EXERCISE OBJECTIVE:
Word for word, restate all of the entries.

(DATA LISTING Opens)

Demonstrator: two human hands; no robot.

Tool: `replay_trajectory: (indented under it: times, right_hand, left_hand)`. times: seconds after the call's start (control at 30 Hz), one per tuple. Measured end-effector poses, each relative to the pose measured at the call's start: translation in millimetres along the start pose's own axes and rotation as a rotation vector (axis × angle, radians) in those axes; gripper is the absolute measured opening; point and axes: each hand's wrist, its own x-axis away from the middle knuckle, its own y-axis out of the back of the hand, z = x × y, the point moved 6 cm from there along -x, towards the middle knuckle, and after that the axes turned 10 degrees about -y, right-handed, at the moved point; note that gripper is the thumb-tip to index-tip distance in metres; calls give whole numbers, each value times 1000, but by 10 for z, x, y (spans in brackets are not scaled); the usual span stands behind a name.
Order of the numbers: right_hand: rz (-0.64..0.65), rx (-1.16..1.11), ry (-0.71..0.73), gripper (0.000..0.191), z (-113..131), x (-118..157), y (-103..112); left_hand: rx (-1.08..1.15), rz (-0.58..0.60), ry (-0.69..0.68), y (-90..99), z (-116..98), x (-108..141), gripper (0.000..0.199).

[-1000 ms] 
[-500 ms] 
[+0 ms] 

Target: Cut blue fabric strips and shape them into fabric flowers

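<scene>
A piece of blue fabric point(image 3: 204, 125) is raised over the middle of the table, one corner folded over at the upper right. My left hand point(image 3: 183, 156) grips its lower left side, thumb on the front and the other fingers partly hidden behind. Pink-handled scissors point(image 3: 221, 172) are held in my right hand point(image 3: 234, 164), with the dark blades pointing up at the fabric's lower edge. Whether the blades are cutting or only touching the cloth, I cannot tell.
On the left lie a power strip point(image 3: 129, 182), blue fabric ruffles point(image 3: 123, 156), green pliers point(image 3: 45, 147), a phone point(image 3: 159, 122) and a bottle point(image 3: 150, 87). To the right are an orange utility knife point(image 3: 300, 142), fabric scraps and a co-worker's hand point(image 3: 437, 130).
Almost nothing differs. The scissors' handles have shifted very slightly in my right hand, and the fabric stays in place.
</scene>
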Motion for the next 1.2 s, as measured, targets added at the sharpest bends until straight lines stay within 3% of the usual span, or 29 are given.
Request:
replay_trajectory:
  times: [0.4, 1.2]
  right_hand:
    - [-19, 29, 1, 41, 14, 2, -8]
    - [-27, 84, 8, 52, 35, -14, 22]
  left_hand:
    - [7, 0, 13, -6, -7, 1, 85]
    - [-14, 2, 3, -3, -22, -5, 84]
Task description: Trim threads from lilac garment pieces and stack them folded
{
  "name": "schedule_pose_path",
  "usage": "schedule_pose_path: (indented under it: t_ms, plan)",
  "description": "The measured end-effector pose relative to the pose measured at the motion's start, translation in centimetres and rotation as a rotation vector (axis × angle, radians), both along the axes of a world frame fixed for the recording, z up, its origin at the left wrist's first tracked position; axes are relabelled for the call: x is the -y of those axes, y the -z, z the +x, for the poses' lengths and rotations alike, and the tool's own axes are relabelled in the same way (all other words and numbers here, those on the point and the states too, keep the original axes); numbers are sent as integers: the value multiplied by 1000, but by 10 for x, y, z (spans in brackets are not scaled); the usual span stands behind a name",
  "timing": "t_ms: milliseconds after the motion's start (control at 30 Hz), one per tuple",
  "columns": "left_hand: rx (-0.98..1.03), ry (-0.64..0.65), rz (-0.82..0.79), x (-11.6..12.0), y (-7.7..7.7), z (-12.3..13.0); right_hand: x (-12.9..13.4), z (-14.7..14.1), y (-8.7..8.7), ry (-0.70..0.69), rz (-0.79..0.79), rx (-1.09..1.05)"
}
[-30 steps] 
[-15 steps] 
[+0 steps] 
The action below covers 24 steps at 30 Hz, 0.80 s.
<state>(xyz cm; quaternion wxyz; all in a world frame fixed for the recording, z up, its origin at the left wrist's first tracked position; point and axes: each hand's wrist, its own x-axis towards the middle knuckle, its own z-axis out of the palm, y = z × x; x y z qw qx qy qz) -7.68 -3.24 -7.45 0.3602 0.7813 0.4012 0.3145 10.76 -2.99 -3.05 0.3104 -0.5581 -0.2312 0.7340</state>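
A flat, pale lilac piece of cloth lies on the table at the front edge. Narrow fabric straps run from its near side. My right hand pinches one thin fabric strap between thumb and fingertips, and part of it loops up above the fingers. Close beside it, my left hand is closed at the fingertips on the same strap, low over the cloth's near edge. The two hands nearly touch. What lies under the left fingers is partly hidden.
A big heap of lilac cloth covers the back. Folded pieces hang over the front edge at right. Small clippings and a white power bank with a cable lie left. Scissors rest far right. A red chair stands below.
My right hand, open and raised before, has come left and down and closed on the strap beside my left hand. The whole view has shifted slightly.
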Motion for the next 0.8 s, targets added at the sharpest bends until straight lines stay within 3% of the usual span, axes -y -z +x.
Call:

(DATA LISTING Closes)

TASK RESPONSE:
Demonstrator: two human hands; no robot.

Tool: `replay_trajectory: (indented under it: times, right_hand, left_hand)`. times: seconds after the call's start (control at 30 Hz), one per tuple. Measured end-effector poses, each relative to the pose measured at the call's start: translation in millimetres along the start pose's own axes and rotation as a rotation vector (axis × angle, radians) in those axes; gripper is the absolute measured opening; point and axes: each hand's wrist, its own x-axis away from the middle knuckle, its own y-axis out of the back of the hand, z = x × y, the point moved 6 cm from there along -x, towards the middle knuckle, and after that the axes turned 10 degrees about -y, right-handed, at the moved point; note that gripper is the thumb-tip to index-tip distance in metres; calls give whole numbers, each value times 1000, but by 10 for z, x, y (spans in brackets are not scaled); the usual span stands behind a name.
Order of the numbers: right_hand: rz (-0.64..0.65), rx (-1.16..1.11), ry (-0.71..0.73), gripper (0.000..0.191), z (-113..131), x (-118..157), y (-103..112); left_hand: rx (-1.08..1.15), rz (-0.58..0.60), ry (-0.69..0.68), y (-90..99), z (-116..98), x (-108..141), gripper (0.000..0.199).

[-1000 ms] 
[-500 ms] 
[+0 ms] 

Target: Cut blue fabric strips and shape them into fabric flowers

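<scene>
A piece of blue fabric point(image 3: 204, 125) is raised over the middle of the table, one corner folded over at the upper right. My left hand point(image 3: 183, 156) grips its lower left side, thumb on the front and the other fingers partly hidden behind. Pink-handled scissors point(image 3: 221, 172) are held in my right hand point(image 3: 234, 164), with the dark blades pointing up at the fabric's lower edge. Whether the blades are cutting or only touching the cloth, I cannot tell.
On the left lie a power strip point(image 3: 129, 182), blue fabric ruffles point(image 3: 123, 156), green pliers point(image 3: 45, 147), a phone point(image 3: 159, 122) and a bottle point(image 3: 150, 87). To the right are an orange utility knife point(image 3: 300, 142), fabric scraps and a co-worker's hand point(image 3: 437, 130).
Almost nothing differs. The scissors' handles have shifted very slightly in my right hand, and the fabric stays in place.
</scene>
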Motion for the next 1.2 s, as measured, targets added at the sharpest bends until straight lines stay within 3% of the usual span, or 29 are given.
Request:
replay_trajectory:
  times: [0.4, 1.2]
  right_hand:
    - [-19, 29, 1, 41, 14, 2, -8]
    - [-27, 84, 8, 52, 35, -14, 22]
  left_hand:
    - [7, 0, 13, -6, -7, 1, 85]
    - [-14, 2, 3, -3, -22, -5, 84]
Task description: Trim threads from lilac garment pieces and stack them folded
{
  "name": "schedule_pose_path",
  "usage": "schedule_pose_path: (indented under it: t_ms, plan)",
  "description": "The measured end-effector pose relative to the pose measured at the motion's start, translation in centimetres and rotation as a rotation vector (axis × angle, radians), both along the axes of a world frame fixed for the recording, z up, its origin at the left wrist's first tracked position; axes are relabelled for the call: x is the -y of those axes, y the -z, z the +x, for the poses' lengths and rotations alike, and the tool's own axes are relabelled in the same way (all other words and numbers here, those on the point and the states too, keep the original axes); numbers are sent as integers: the value multiplied by 1000, but by 10 for x, y, z (spans in brackets are not scaled); the usual span stands behind a name",
  "timing": "t_ms: milliseconds after the motion's start (control at 30 Hz), one per tuple",
  "columns": "left_hand: rx (-0.98..1.03), ry (-0.64..0.65), rz (-0.82..0.79), x (-11.6..12.0), y (-7.7..7.7), z (-12.3..13.0); right_hand: x (-12.9..13.4), z (-14.7..14.1), y (-8.7..8.7), ry (-0.70..0.69), rz (-0.79..0.79), rx (-1.09..1.05)"
}
[-30 steps] 
[-15 steps] 
[+0 steps] 
The action below covers 24 steps at 30 Hz, 0.80 s.
<state>(xyz cm; quaternion wxyz; all in a world frame fixed for the recording, z up, its origin at the left wrist's first tracked position; point and axes: each hand's wrist, its own x-axis towards the middle knuckle, its own z-axis out of the palm, y = z × x; x y z qw qx qy qz) -7.68 -3.24 -7.45 0.3602 0.7813 0.4012 0.3145 10.76 -2.99 -3.05 0.3104 -0.5581 -0.2312 0.7340</state>
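A flat, pale lilac piece of cloth lies on the table at the front edge. Narrow fabric straps run from its near side. My right hand pinches one thin fabric strap between thumb and fingertips, and part of it loops up above the fingers. Close beside it, my left hand is closed at the fingertips on the same strap, low over the cloth's near edge. The two hands nearly touch. What lies under the left fingers is partly hidden.
A big heap of lilac cloth covers the back. Folded pieces hang over the front edge at right. Small clippings and a white power bank with a cable lie left. Scissors rest far right. A red chair stands below.
My right hand, open and raised before, has come left and down and closed on the strap beside my left hand. The whole view has shifted slightly.
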Motion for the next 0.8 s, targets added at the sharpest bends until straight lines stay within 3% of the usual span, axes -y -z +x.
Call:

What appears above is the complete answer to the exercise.